Over fifty-one years ago, Walter Franks, described as a ‘typical cowboy,’ came upon a car broken down on Highway 97 near his ranch south of Bend. “What’s the problem?” he asked. It turns out, the families were on their way to a makeshift “school” at one of their homes when the car broke down.
Franks was the kind of person who noticed “differences,” not “defects.” He was shocked to learn that at that time in Oregon, local school districts were not responsible for educating students with special needs. “That’s not right!” Franks recalls saying. “Everyone deserves the opportunity to go to school.”

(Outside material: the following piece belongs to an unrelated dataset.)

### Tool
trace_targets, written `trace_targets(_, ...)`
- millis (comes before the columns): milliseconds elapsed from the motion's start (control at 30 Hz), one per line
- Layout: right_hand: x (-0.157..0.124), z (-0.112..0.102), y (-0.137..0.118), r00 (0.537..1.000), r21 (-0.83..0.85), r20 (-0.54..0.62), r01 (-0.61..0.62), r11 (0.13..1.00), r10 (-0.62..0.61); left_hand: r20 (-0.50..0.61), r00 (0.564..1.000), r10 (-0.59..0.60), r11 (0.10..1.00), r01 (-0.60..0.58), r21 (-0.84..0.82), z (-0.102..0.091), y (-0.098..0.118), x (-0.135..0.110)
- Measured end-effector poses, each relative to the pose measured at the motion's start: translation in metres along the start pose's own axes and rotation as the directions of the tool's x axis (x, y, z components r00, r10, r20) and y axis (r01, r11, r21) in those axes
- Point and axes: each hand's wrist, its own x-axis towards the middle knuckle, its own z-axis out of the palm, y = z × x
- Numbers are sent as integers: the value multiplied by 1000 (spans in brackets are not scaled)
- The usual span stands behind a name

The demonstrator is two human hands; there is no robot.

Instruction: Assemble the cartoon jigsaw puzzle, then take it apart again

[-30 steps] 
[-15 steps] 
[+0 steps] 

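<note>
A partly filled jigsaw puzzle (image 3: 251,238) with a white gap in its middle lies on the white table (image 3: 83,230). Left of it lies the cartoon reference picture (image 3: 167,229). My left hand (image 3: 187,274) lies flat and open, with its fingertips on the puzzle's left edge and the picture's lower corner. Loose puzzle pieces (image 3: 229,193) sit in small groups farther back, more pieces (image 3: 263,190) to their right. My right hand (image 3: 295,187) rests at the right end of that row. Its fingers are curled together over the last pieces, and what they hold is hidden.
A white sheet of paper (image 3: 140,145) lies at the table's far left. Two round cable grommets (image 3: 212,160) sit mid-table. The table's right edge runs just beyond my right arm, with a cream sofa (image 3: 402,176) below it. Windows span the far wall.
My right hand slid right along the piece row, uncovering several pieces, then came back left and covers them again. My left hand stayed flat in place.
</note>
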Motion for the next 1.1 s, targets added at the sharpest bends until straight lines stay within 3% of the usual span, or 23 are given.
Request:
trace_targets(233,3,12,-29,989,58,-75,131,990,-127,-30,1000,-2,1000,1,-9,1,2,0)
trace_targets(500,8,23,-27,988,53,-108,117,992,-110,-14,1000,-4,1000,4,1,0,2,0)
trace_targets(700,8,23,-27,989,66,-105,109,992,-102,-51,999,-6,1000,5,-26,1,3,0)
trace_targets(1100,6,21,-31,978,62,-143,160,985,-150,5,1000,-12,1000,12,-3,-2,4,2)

He was so stunned by the families’ plight that, in 1964, Franks found ten like-minded Directors who shared his vision for a community that cares about all of its citizens, and together they formed a non-profit foundation. During its first year, Franks anonymously made two donations, totaling $100,000, for the architectural design and building located on twenty-six acres in east Redmond, where our main headquarters, and park are still located.
Dozens of local residents, business people and service club members built the original structure, free of halls, to accommodate up to fifty children. With classrooms, kitchen facilities, and a multipurpose area, the children finally had a place to learn, socialize, and recreate with their peers. In 1967, the foundation added what may be the most important of its services for adults with disabilities – jobs. Adults with special needs were offered paying jobs tailored to their abilities. This would be the beginning of services for adults at the Opportunity Foundation.
Today, the Opportunity Foundation of Central Oregon is a thriving nonprofit organization with over 200 supported persons and a $7.6 million annual budget. We own and operate 8 residential homes, 3 thrift stores, and a variety of employment programs and services. Our Behavior Consultant Team not only works with the people we support, they offer their expertise and consulting services to other agencies and providers in the tri-county area. Our Supported Employment Program is dedicated to finding community-based jobs for all those individuals who can, and want, to work in integrated settings.
“Work is one key to developing personal responsibility and pride. With a paycheck, people feel a part of a team, and they can make their own budgets, pay bills, set goals and realize dreams,” says Seth Johnson, Executive Director for the Opportunity Foundation
“When we focus on a person’s challenges, we miss their possibilities. The real question is not what a person cannot do, but rather what they can do, with or without support, to reach their potential.”
In 2012, 14% of all Oregonians suffered from some form of disability that limited their movements or required them to use specialized equipment to get around. 1 in 5 of us will be in that group by the time we reach 60.